Le radici nascoste a Coccorino

Tutto nasce da una piccola indagine di paese. L'associazione culturale "Donna Ca'", attiva nella frazione di Coccorino, ha ricostruito il legame del cantante con questo angolo di Calabria. A dare corpo alla ricerca è stato il lavoro tra le carte catastali, che ha rintracciato la proprietà appartenuta alla famiglia materna di Eros. Gli archivi comunali hanno poi confermato il dettaglio più prezioso: qui, a Coccorino, nel 1925 nacque Raffaela Molina, la madre del cantante, prima che la famiglia si trasferisse e infine si stabilisse a Roma, dove sarebbe nata la storia di Eros. Un legame mai del tutto reciso: le sue origini calabresi, del resto, Ramazzotti non le ha mai nascoste.

La delibera e il ricordo della madre

Il consiglio comunale di Joppolo, guidato dal sindaco Giuseppe Dato, ha votato all'unanimità il conferimento nel giugno 2025. Pochi giorni dopo, nel centesimo anniversario della nascita di Raffaela Molina, la comunità di Coccorino l'ha ricordata con una messa. Foto e video della cerimonia sono arrivati fino a Eros, che si è detto commosso dall'affetto con cui la sua mamma è ancora ricordata nel paese natale.

L'abbraccio dietro le quinte a Messina

La consegna ufficiale è avvenuta a Messina, allo stadio "Franco Scoglio", poco prima del concerto. Una delegazione del Comune, con il sindaco Dato in testa, ha incontrato il cantante in forma privata. A Eros sono state consegnate la pergamena e le chiavi della città, insieme a una copia dell'atto di nascita della madre e a un dipinto raffigurante il paesaggio di Coccorino.
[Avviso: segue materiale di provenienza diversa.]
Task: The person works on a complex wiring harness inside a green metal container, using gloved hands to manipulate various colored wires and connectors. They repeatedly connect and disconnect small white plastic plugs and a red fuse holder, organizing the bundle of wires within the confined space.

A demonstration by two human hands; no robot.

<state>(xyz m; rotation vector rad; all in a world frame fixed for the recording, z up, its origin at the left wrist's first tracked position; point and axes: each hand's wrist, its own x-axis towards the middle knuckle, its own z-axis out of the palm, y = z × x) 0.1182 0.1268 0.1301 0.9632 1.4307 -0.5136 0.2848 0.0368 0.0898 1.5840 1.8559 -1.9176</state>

Visibilmente emozionato, Ramazzotti ha ringraziato l'amministrazione e tutti coloro che tengono viva la memoria di sua madre.

Cosa significa per un piccolo comune

Per Joppolo, borgo che combatte come tanti contro lo spopolamento, riscoprire di avere radici in comune con una delle voci più famose della musica italiana non è solo una curiosità da raccontare. È un modo per rimettersi sulla mappa, per trasformare un atto d'amore verso una donna nata cento anni fa in un piccolo orgoglio collettivo. L'invito al cantante resta aperto: tornare di persona sui passi della sua famiglia. E magari, chissà, scrivere un nuovo capitolo di questa storia tra palco e radici.